Because scientists are still researching the degree to which any of the authorized vaccines prevent people from spreading Covid-19 to other people, public health authorities recommend people continue to social distance and wear masks after being vaccinated. In theory, a vaccinated person could still spread the SARS-CoV-2 virus, even if they do not experience any symptoms of the disease Covid-19.

Johnson & Johnson’s vaccines and the doses already scheduled to be delivered by Moderna and Pfizer, the makers of the two vaccines currently authorized in the US, mean there could be enough supply to vaccinate 400 million people by July. Roughly 267 million people in the US are eligible for a vaccine.

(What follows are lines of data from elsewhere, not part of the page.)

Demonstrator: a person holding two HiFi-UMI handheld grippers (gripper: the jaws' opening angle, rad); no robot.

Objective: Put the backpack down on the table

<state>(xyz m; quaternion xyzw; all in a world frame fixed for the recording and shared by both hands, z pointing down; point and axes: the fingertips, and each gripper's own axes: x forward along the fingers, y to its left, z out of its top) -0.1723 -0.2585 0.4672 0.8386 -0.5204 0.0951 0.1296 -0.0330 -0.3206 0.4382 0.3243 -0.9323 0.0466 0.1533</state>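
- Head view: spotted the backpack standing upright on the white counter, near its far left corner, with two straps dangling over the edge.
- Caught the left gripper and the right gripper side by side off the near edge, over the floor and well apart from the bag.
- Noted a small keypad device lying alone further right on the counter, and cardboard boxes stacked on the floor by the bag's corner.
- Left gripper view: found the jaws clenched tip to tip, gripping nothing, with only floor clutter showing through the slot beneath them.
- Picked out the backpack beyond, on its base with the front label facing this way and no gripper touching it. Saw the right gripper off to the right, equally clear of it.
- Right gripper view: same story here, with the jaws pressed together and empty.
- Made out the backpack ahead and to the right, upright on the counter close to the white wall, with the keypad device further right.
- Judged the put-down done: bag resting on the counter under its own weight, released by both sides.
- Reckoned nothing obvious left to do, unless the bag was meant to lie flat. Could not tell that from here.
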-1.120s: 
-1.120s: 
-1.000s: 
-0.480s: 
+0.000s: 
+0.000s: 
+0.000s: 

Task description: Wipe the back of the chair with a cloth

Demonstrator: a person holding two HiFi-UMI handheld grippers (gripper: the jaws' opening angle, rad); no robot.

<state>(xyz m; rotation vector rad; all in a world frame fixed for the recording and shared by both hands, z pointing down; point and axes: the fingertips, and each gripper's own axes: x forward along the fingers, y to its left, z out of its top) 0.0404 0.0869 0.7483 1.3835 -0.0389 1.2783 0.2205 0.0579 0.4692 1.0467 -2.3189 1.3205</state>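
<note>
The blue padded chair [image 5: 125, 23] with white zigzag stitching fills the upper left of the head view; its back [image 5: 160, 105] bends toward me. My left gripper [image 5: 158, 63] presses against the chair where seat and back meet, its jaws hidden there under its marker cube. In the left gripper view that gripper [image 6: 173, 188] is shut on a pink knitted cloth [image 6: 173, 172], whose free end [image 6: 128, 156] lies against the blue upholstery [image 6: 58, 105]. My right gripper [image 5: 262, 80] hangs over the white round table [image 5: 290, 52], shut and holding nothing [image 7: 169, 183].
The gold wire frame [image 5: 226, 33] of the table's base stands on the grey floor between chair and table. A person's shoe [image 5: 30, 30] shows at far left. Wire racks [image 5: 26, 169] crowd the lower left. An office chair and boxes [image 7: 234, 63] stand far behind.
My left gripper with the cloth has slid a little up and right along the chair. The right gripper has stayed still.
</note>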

This ease of storage and one-dose regime is likely to increase pressure on the US government to pledge doses to low- and middle-income countries, which often lack the cold chain infrastructure needed to distribute the Pfizer or Moderna vaccines. Currently, dozens of low- and middle-income countries do not expect to begin broadly distributing vaccine doses until 2022.

Activists, many of whom also worked to expand access to Aids medications, have described this as “vaccine apartheid”, and a threat to the “project of global population immunity”.